The last bit was the biggest concern, very few ICs on old boards were socketed, and 20 pin usually means a PAL chip. These are configurable logic ICs that take the place of what would be dozens of logic ICs if discrete chips had been used. This means they are highly specific to the board (or board family) and usually cannot be easily replaced. Even though they are programmable it is usually a one way process due to the security bit being set. This usually means a programmed chip cannot be read successfully, so you cannot read the config out of a good one to program another one. Your only hope is that they forgot to set the security bit that day in the factory, which is not very likely. I did fire the board up in my cab and it did precisely nothing, with that chip missing the board was a no hoper unless a donor board could be found so I didn't investigate it any further.

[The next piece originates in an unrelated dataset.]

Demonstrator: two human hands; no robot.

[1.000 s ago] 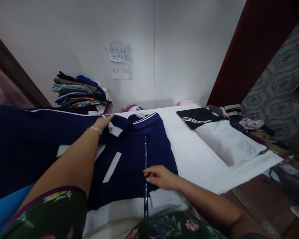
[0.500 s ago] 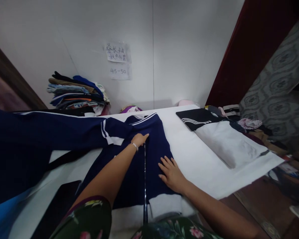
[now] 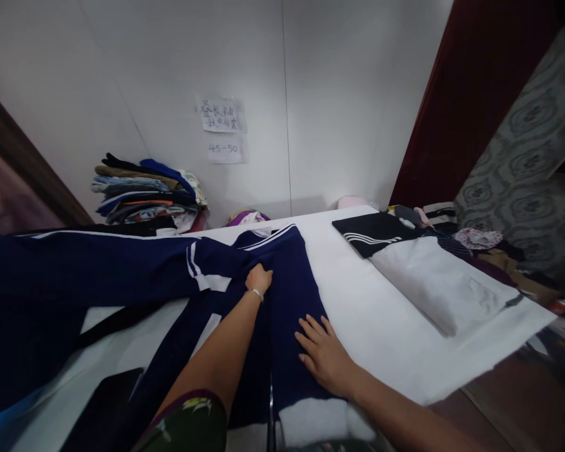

Fast forward 3 months and Felixthedog had sourced a donor PCB, another faulty PCB set but one that was complete. Initially that board set looked like a better repair candidate but not for long. This one had been someones repair project and they had made a mess in a number of areas. They had re-soldered all the PCB connectors and then over tightened bolts holding the board together. The soldering was messy and with the stress on the boards some of the pins had been forced through which tears the plate through holes, meaning a lot of the joints would be unreliable. The board also showed signs it had been wet at one stage, with corrosion and track damage under a number of the ROMs, and the ROM legs oxidised to the point that a number couldn't be read, ut it did have the PAL chip that was missing from the other board.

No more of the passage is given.